* _What is required_
Nothing but a number is wanted here: the count of lines in the data holding the word "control".

Material shown below:

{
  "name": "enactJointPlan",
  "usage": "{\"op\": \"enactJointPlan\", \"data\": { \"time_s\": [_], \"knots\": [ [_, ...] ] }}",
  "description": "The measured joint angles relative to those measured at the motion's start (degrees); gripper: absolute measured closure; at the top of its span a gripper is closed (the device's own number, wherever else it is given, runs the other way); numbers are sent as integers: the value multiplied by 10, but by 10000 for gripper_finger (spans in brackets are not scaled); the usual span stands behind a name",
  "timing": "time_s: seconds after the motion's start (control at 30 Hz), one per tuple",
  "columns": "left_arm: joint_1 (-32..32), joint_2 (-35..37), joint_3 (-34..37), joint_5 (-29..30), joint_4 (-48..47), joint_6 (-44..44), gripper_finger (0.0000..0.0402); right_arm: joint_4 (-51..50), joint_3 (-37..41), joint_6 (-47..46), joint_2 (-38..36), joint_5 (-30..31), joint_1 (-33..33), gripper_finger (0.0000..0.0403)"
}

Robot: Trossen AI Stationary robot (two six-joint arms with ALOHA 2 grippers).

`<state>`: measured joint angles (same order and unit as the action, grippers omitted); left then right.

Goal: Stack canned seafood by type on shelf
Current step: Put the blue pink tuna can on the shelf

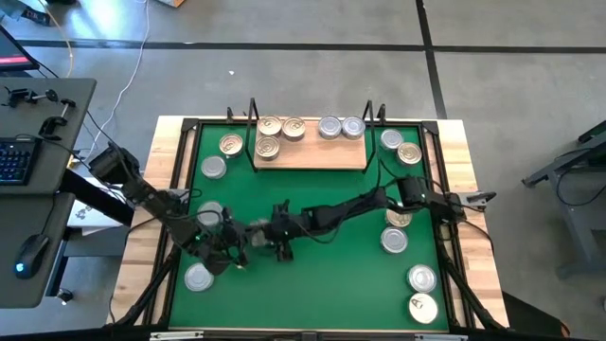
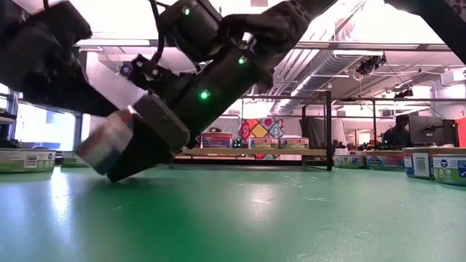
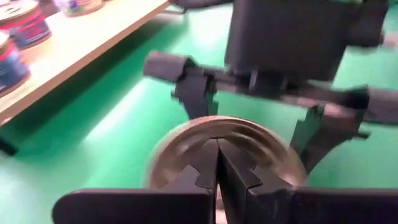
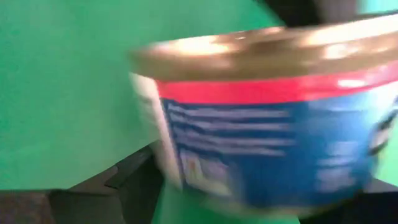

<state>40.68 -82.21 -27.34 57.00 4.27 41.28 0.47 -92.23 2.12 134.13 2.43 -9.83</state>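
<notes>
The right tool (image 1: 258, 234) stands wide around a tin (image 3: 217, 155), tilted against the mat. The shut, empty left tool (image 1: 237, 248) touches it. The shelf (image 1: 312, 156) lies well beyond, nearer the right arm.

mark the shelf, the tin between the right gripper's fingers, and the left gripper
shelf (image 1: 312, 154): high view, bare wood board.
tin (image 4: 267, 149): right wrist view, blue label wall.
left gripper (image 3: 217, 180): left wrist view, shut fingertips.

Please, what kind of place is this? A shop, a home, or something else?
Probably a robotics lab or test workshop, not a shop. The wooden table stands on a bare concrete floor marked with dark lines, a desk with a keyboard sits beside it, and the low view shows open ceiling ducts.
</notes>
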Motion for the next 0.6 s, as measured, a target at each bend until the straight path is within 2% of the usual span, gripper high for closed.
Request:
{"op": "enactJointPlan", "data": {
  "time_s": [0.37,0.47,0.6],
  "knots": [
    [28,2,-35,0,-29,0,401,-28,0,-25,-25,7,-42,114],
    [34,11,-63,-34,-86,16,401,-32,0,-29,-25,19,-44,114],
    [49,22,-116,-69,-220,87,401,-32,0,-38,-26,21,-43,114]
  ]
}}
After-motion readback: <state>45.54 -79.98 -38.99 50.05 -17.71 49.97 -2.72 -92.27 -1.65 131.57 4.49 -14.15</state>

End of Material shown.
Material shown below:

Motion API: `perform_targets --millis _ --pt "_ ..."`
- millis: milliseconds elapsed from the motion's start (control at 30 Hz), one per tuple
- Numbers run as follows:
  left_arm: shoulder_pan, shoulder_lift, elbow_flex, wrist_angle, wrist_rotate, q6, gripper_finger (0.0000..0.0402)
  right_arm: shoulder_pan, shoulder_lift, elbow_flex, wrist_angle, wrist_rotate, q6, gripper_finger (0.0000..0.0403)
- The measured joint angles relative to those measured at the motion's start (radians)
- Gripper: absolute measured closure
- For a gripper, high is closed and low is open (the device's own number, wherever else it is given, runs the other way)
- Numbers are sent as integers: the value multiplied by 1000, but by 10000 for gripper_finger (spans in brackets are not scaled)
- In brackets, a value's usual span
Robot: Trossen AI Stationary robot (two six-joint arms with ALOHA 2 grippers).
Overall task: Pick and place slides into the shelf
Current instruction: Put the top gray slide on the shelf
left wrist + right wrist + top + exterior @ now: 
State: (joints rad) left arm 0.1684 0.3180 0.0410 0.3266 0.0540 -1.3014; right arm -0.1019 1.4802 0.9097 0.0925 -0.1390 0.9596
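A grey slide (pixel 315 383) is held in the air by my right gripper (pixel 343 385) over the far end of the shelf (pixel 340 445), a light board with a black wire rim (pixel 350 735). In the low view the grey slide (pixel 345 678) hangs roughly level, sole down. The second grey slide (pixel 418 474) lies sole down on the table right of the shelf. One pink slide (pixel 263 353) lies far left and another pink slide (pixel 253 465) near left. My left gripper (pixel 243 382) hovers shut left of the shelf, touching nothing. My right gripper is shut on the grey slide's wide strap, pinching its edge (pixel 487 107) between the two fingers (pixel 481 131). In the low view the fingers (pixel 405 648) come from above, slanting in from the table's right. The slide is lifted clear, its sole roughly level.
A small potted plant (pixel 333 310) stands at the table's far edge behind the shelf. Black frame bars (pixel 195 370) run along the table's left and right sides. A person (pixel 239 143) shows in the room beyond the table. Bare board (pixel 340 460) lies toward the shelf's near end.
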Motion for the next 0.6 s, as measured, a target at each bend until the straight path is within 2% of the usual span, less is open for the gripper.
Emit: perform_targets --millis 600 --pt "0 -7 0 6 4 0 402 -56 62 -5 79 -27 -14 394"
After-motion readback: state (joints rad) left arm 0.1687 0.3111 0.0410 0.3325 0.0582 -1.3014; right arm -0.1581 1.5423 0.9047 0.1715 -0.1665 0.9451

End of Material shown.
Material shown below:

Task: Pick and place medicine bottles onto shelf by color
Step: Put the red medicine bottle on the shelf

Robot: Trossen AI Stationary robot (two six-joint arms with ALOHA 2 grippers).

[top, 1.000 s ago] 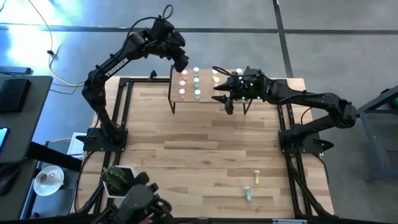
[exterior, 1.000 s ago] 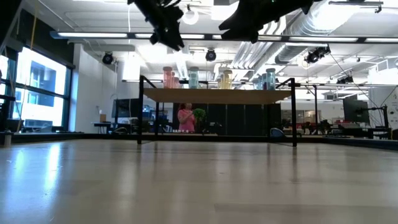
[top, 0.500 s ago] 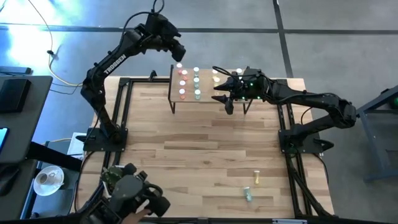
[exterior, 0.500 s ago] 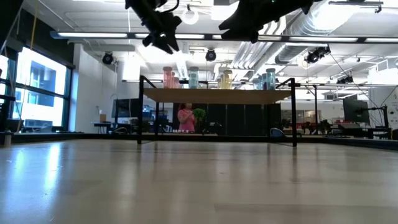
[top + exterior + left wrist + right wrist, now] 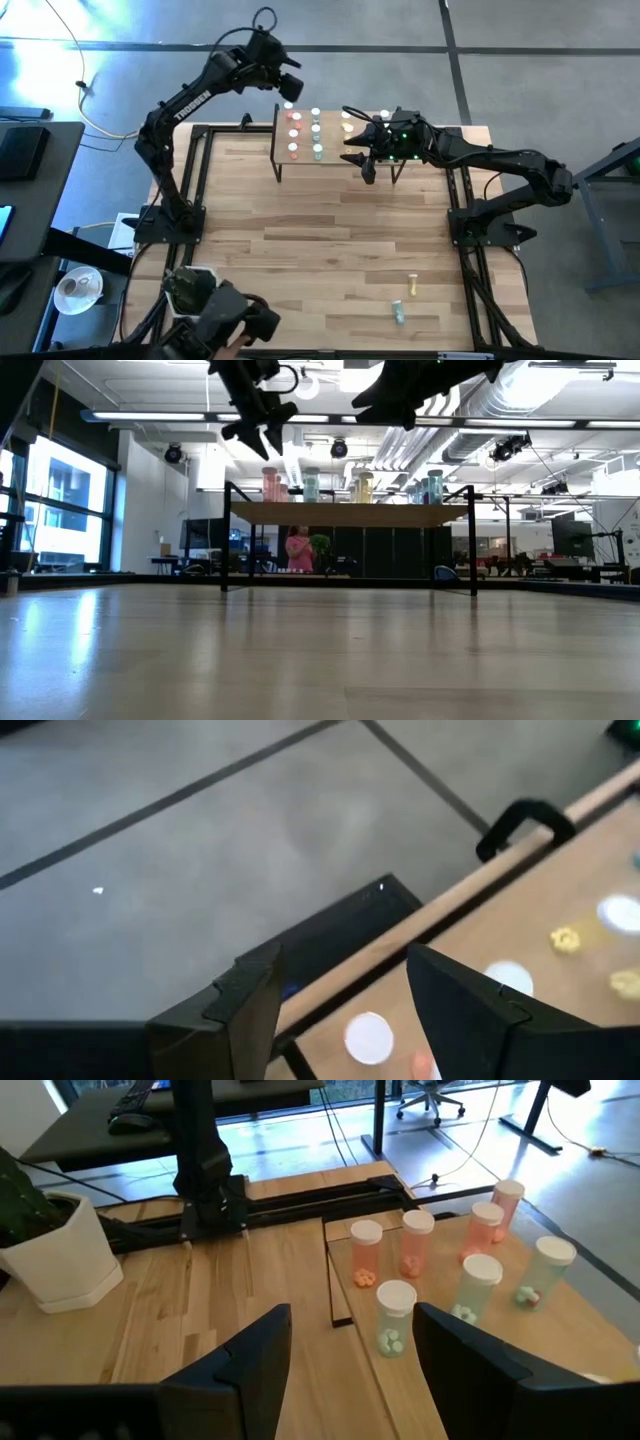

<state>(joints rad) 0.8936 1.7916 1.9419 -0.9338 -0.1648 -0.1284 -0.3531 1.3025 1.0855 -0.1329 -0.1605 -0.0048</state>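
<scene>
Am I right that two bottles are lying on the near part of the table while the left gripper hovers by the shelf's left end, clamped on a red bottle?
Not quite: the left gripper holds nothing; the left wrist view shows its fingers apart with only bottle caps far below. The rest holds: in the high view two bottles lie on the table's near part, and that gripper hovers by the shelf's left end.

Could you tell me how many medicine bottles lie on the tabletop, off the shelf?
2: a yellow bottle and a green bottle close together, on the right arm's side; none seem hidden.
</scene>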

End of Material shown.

* _Exercise result_
2